The fate of struggling music group HMV and its Waterstone's book chain has been of more than just passing interest to investors. The decline of HMV, which came perilously close to administration in recent months, is a story of our times.
No other British retailer has been more affected by the digital revolution. HMV has been around for 90 years but the combination of Amazon, which has undermined the business model of all booksellers, and the digital download, which has cannibalised sales of CDs, records and books via Kindle and the like, destroyed HMV's business almost overnight.
The group's rescue plan as executed by chief executive Simon Fox has been three-pronged. The first was to sell off the Waterstone's arm to Russian oligarch Alexander Mamut for £53 million. The second was to negotiate a new £200 million two-year loan deal with HMV's banks, Lloyds and Royal Bank of Scotland. This, Fox hopes, gives him the breathing space to concentrate on the increasing market for live performances through festivals and venues like the Apollo in Hammersmith, West London. He also wants to change the mix in the HMV stores with more paraphernalia such as headphones for the digital age.
As a book chain in difficulty Waterston's is not alone. Borders went into administration in the UK more than a year ago and independent booksellers are in danger of becoming a thing of the past. And in the United States, the Barnes & Noble chain was recently bid for by Liberty Media for $1 billion.
The sale of Waterstone's by Fox to Mamut was surprising. One doesn't necessarily think of a book chain being the first choice of Russian tycoons - most seem to have made their fortunes in oil and natural resources and then tended to invest the proceeds in high-profile assets overseas such as football clubs. But Mamut, who like the other Russian billionaires became rich during the Yeltsin era, likes to present himself as cut from a different cloth. Aged 51, he has been labelled by the Daily Telegraph as 'probably the most powerful oligarch you have never heard of.' Mamut is currently thought to be worth around £1 billion and counts Russian prime minister Vladimir Putin and the Chelsea FC owner Roman Abramovich among his friends. Mamut trained as a lawyer but is known as a businessman and a banker. Among his media interests are the San Francisco-based social networking site LiveJournal and the Russian publisher Azbooka-Atticus. He says he enjoys reading high-quality literature in Russian and English. Unlike his old friend Abramovich and newspaper proprietor Alexander Lebedev, the new owner of Waterstone's seems less interested in trophy assets.
Mamut, who lives in West London, is very much an unknown quantity in the bookselling industry. He is described in profiles as being of Jewish heritage so perhaps we should not be too surprised by his interest. Jews have long been known as 'the people of the book' and certainly in the US all the polls show that Jews are among the most prolific book buyers.

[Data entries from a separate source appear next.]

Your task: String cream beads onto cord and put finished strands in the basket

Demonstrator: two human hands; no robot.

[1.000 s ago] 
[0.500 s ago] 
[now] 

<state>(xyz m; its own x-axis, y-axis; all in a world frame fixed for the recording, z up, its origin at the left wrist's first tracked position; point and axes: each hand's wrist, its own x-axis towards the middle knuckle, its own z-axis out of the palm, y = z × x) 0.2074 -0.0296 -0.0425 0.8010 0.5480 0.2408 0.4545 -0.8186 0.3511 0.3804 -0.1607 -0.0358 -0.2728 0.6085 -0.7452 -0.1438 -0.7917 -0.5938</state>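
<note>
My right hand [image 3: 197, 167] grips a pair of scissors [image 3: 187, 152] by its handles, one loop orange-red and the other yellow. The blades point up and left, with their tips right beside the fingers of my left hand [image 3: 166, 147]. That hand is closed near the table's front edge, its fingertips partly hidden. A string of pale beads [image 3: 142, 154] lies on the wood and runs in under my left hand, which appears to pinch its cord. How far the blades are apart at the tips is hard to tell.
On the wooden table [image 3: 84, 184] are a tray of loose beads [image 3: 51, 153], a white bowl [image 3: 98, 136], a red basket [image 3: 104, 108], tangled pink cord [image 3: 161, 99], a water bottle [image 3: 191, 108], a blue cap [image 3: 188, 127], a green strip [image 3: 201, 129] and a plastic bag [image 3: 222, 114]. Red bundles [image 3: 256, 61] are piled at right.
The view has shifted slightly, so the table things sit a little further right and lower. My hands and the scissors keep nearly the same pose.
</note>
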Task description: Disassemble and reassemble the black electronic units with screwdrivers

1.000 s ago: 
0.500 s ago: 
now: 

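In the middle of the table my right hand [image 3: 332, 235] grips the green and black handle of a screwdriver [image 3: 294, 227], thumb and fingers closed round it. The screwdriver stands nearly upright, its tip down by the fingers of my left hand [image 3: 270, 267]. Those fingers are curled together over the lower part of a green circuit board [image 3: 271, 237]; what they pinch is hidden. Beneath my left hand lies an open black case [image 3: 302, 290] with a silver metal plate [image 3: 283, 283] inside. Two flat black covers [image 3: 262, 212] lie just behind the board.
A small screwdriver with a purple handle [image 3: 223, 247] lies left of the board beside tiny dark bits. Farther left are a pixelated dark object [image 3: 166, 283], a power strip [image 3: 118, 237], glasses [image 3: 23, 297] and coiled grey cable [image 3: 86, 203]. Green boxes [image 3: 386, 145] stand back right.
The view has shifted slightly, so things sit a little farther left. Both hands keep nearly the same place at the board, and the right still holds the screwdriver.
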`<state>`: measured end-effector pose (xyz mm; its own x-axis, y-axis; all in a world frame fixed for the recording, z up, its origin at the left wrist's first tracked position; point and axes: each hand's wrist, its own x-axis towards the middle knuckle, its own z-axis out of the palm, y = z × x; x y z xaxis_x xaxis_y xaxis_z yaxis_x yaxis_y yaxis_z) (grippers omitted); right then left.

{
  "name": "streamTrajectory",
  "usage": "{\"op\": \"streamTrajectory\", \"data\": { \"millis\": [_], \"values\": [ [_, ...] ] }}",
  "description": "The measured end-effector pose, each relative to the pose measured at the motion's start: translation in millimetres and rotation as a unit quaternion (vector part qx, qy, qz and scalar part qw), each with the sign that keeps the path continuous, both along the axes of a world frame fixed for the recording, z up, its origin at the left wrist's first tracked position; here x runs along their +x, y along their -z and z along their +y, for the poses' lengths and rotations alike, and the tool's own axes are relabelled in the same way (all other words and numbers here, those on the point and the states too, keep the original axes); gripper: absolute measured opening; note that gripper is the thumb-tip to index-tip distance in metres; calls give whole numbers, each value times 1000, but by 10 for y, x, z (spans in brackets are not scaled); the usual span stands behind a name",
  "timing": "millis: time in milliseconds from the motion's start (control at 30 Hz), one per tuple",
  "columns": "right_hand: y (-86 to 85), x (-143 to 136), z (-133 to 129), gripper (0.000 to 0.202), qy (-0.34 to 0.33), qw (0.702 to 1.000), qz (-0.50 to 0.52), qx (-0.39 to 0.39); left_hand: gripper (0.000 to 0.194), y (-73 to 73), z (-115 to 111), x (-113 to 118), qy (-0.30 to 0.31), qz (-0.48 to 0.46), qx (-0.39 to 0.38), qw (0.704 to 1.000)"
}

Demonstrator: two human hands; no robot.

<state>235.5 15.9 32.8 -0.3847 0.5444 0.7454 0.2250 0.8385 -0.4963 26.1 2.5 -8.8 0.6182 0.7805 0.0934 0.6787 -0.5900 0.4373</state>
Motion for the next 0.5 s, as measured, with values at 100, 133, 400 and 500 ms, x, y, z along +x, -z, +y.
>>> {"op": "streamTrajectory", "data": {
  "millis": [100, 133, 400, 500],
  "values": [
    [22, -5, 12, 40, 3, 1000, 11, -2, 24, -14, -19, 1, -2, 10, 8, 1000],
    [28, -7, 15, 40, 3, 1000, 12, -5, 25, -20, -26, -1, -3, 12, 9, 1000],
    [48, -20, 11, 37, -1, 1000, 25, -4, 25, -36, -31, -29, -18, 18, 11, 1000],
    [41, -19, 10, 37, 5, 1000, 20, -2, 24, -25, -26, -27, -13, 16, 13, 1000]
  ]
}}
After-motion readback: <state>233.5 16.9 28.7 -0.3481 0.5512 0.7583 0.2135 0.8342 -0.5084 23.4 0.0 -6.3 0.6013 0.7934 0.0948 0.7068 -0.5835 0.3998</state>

His choice of the popular book store owner James Daunt as his first managing director has elicited strong approval in the industry. Daunt, a Cambridge-educated former banker, founded his own bookshop on Marylebone High Street in 1990. He has since opened a further five. His stores had a turnover of £10 million last year. This is something of an achievement in an industry under so much pressure from rivals: supermarkets J Sainsbury was named bookseller of the year this Spring, plus there is the Kindle, iPad and other electronic devices. But running a small, specialist chain of bookstores in carefully selected neighbourhoods, as Daunt has done, is a very different proposition.
Mamut wants to run Waterstone's as a 'regional and local community' orientated bookseller. Daunt describes his new boss as a 'book person who shares my belief that if you create really good bookshops, they will be commercially successful.' Certainly, even in recession Britain's publishing industry is a super-sector of the economy having generated £4.1 billion worth of income last year.
Daunt, who takes over on July 2, is clear that he doesn't like the three-for-two book offers favoured by Waterstone's in recent times but believes that 'value' does count.
All of us who are authors and love reading will hope that Mamut and Daunt can lift Waterstone's out of the rut. But online book sales and digital downloads will remain the threat as it has for its former parent HMV.